L’Oréal écope d’une méga amende pour avoir volé un produit capillaire

Aux Etats-Unis L’Oréal s’est vu infliger une amende de 91 millions de dollars (80 millions d’euros), pour avoir volé un produit capillaire de la start-up californienne Olaplex. L’affaire remonte à 2015, lorsque L’Oreal envisageait le rachat d’Olaplex.


Coïncidence ou non ?

En 2015 un duo de chimistes de la start-up Olaplex avaient mis au point un produit destiné à protéger les cheveux lors de la coloration. Intéressé par le produit devenu très populaire aux Etats-Unis, L’Oréal avait alors entamé des négociations de reprise avec la start-up californienne, mais ces discussions n’avaient finalement pas abouti. Peu après le géant français des cosmétiques a lancé un nouveau produit sur le marché, très similaire à celui d’Olaplex.


Coïncidence? Non, a estimé le jury à l'issue du procès concernant ce litige. L’Oréal est accusé d’avoir volé des secrets commerciaux, d’avoir violé deux brevets et d’avoir enfreint l’obligation de confidentialité. Le jury exige donc une indemnisation de 91,3 millions de dollars.


L’Oréal pour sa part affirme avoir développé une formule similaire un an auparavant, indépendamment d’Olaplex, qui à l’époque opérait depuis un garage en Californie et qui aujourd’hui encore emploie à peine 30 personnes. Le géant de cosmétiques a annoncé qu’il irait en appel de cette décision.


David versus Goliath

Un juge devra maintenant décider du montant exact de l’amende. Soit cette amende sera nettement inférieure, puisqu’une entreprise ne peut être condamnée à plusieurs reprises pour les mêmes faits, soit l’amende sera nettement plus élevée, ce qui pourrait être la cas si le juge estime que les infractions de L’Oréal sont délibérées.

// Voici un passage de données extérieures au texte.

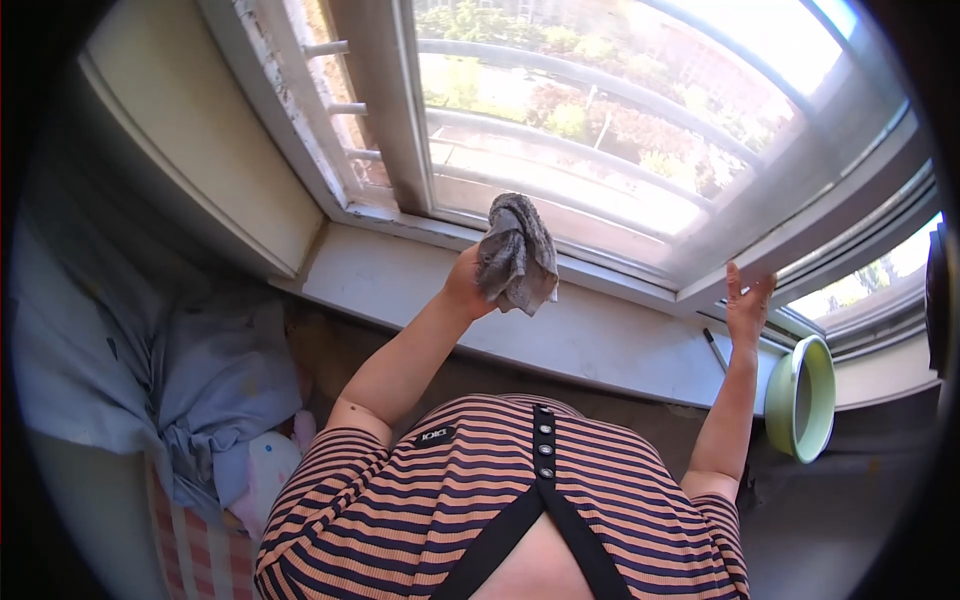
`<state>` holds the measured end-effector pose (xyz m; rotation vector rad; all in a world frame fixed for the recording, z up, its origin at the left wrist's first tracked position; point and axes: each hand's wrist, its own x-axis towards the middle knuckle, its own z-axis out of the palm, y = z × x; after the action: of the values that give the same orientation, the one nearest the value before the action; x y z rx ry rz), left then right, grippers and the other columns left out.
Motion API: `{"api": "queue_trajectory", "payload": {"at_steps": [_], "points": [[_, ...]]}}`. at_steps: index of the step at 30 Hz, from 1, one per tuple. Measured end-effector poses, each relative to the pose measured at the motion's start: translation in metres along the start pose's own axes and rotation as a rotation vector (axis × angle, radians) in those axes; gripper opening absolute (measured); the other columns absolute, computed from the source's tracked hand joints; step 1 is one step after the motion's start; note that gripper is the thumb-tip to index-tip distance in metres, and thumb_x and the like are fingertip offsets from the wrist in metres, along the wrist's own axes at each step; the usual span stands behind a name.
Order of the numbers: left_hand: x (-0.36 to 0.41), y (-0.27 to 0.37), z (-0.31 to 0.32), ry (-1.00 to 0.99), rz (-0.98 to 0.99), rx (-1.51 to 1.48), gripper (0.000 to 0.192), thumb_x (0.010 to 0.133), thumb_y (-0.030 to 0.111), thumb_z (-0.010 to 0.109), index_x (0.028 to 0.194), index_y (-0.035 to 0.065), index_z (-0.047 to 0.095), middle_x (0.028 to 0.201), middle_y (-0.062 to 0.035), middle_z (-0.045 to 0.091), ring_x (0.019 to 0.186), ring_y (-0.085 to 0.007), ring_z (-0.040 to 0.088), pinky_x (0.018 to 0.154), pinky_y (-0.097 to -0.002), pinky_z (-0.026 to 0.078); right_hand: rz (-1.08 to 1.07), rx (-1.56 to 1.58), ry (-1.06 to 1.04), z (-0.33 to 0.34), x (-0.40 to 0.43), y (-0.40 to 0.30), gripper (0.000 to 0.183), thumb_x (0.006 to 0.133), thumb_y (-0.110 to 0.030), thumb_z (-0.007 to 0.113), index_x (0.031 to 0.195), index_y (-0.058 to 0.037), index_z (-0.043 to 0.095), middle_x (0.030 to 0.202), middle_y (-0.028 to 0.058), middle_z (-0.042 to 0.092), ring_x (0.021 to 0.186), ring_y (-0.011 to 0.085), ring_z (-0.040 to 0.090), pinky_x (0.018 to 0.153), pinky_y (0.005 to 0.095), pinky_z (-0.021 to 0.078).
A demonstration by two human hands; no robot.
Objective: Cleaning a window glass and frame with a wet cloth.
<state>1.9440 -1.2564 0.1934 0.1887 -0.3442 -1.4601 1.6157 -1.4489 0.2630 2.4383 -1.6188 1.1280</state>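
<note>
My left hand (471, 281) holds a bunched grey cloth (517, 255), raised before the lower part of a window pane (555, 169). Folds of the cloth hide most of my fingers. Over on the right, my right hand (746, 311) is at the lower corner of the white window sash (795, 244), thumb against its near side and the other fingers at its outer edge, partly hidden. Below both hands runs a white windowsill (600, 337). A dark, thin stick-like object (716, 349) lies on the sill beside my right forearm.
A light green plastic basin (776, 397) stands tilted at the sill's right end. Metal bars (592, 146) cross outside the glass. A cream panel (195, 150) borders the window on the left. Grey-blue fabric (225, 367) and a pink-and-white plush toy (266, 465) are at lower left.
</note>
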Motion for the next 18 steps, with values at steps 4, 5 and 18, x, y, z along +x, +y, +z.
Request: {"api": "queue_trajectory", "payload": {"at_steps": [4,5,18], "points": [[0.007,-0.022,0.017,0.064,-0.171,-0.011,0.031,0.090,0.022,0.032,0.111,0.0035,0.045,0.106,-0.0121,0.054,0.098,-0.0236,0.052,0.087,-0.0382,0.042,0.019,0.015,0.071,-0.009,-0.045,-0.029,0.046,0.079,-0.031,0.057,0.111,-0.0004,0.044,0.098,0.0158,0.051,0.088,0.0272,0.051,0.076,0.0360,0.0416],[0.011,-0.032,0.021,0.071,-0.239,-0.041,0.031,0.089,0.021,0.032,0.112,0.0038,0.044,0.106,-0.0122,0.053,0.097,-0.0234,0.053,0.086,-0.0377,0.042,0.055,0.124,-0.021,-0.012,-0.060,-0.039,0.041,0.081,-0.027,0.057,0.108,0.0004,0.046,0.091,0.0125,0.054,0.081,0.0218,0.053,0.072,0.0322,0.0435],[0.078,-0.213,0.111,-0.054,-0.713,0.449,0.042,0.088,0.015,0.040,0.127,0.0020,0.029,0.126,-0.0109,0.034,0.115,-0.0238,0.037,0.092,-0.0364,0.036,0.642,1.297,0.098,-0.070,-0.104,0.057,0.017,0.083,-0.008,0.054,0.097,0.0003,0.057,0.083,0.0017,0.059,0.072,0.0056,0.052,0.065,0.0187,0.0433]]}}
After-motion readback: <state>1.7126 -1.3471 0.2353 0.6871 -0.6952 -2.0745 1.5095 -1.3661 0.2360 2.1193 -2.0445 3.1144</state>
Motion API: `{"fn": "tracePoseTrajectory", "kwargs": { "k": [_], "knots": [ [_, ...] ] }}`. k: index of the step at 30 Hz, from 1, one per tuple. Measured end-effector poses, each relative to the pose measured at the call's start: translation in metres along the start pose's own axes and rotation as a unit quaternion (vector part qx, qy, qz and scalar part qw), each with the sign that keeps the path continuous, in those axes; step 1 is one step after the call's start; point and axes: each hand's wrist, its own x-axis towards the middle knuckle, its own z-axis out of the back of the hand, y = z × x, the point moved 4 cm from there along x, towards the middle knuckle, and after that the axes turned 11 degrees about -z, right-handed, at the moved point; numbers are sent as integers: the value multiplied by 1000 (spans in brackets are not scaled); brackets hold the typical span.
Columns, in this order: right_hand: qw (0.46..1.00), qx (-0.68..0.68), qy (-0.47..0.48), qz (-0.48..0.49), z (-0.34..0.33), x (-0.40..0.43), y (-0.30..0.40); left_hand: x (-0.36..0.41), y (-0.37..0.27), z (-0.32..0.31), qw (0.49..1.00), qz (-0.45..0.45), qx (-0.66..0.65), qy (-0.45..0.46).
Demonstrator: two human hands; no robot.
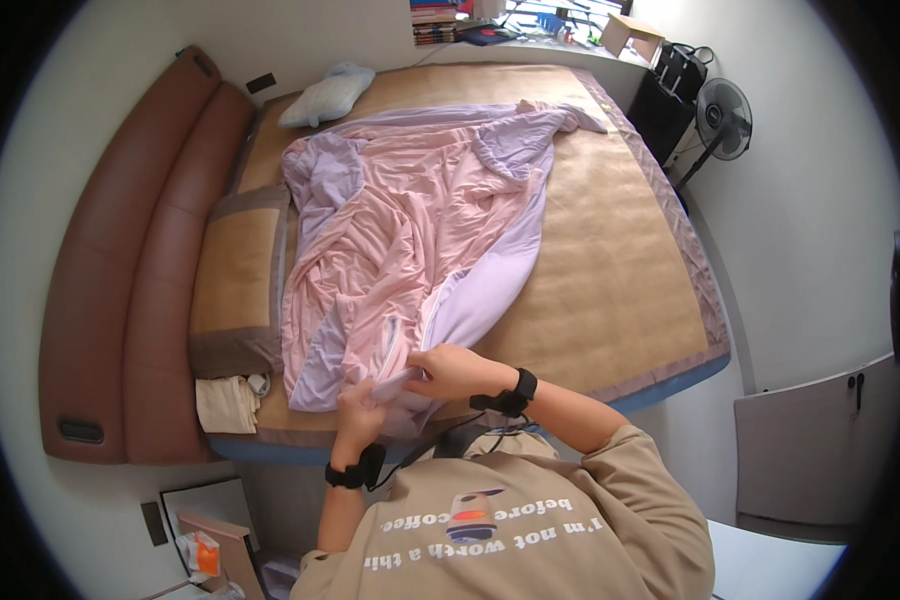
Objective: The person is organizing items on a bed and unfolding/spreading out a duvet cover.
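Note:
A pink and lavender duvet cover (390, 240) lies rumpled across the bed, its lavender side showing at the folded corners and along the right. Near the bed's front edge, my left hand (359, 420) pinches the near end of the cover. Just right of it, my right hand (457, 373) grips the same fabric, fingertips close to the left hand. Between the hands the cloth is bunched and partly hidden by the fingers. A white-edged opening (436, 306) runs up from my right hand, with the lavender layer beside it.
The bed bears a tan woven mat (607, 285) with a brown border. At left stand a brown padded headboard (127, 285), a mat-covered pillow (236, 277) and folded cream cloth (226, 405). A pale cushion (328, 96) lies at the back. A fan (722, 120) stands far right.

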Motion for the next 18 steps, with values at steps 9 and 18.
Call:
{"fn": "tracePoseTrajectory", "kwargs": {
  "k": [9, 18],
  "knots": [
    [991, -93, -54, -80, -47, 41, -89, -27, -74, 20, 994, -3, 102, 45],
    [931, -171, -105, -304, -34, 43, -215, -45, -85, 39, 994, -32, 102, 28]
  ]
}}
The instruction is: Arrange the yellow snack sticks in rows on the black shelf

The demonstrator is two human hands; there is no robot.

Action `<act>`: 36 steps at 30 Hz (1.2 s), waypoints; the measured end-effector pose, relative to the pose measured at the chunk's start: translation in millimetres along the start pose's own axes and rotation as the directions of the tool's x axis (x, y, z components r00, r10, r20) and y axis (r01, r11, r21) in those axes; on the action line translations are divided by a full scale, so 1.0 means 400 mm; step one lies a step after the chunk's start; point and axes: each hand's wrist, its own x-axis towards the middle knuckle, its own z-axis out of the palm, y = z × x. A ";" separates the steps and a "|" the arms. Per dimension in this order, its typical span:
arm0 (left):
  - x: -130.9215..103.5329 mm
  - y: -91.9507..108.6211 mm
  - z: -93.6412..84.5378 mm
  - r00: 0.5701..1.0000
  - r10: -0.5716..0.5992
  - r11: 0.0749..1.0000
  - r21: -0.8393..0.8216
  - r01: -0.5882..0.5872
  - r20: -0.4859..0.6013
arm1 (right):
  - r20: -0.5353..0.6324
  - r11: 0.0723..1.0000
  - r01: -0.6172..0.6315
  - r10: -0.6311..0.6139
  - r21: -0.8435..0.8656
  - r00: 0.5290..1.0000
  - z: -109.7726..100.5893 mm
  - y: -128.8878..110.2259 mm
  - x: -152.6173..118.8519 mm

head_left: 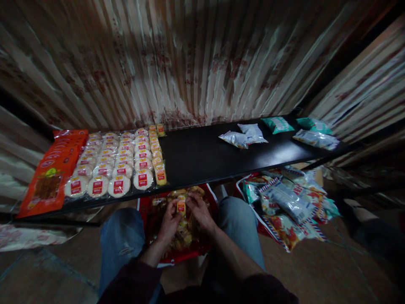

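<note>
A small yellow snack packet with a red label (181, 205) is held between my two hands. The fingers of my left hand (170, 219) pinch its left side. At the packet's upper right edge, the fingertips of my right hand (201, 212) are closed on it. Both hands are over a red basket (214, 197) between my knees, which holds many similar yellow packets (186, 236). On the black shelf (196, 154) in front, a column of matching yellow packets (160, 174) stands beside rows of round white wrapped crackers (118, 185).
Orange snack bags (52, 173) lie at the shelf's left end. Silver bags (243, 137) and green bags (277, 124) lie toward its right. A second basket (264, 228), heaped with chip bags (287, 200), stands right of my knee. Patterned sheeting (190, 63) hangs behind.
</note>
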 end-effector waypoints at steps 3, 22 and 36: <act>0.002 -0.008 0.000 0.999 0.033 0.999 -0.010 -0.033 0.028 | 0.008 0.998 0.041 -0.041 -0.050 0.999 -0.004 0.008 -0.009; 0.004 -0.015 0.005 0.993 0.118 0.975 0.194 -0.110 -0.026 | -0.006 0.999 0.037 -0.037 0.027 0.999 -0.022 0.043 -0.031; -0.006 0.005 0.006 0.996 0.068 0.992 0.110 -0.061 -0.061 | 0.024 0.999 0.026 -0.026 0.022 0.999 -0.020 0.014 -0.044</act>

D’après le jury, il est bel et bien question d’infractions volontaires, mais l’avocat d’Olaplex s’attend à obtenir environ 37,4 millions de dollars (33 millions d’euros) dans ce procès que selon lui oppose David à Goliath.


En attendant le verdict la vente du produit aux Etats-Unis a été suspendue, mais L’Oréal souligne que le procès ne concerne que les Etats-Unis. Ailleurs le produit de protection capillaire devrait donc rester disponible.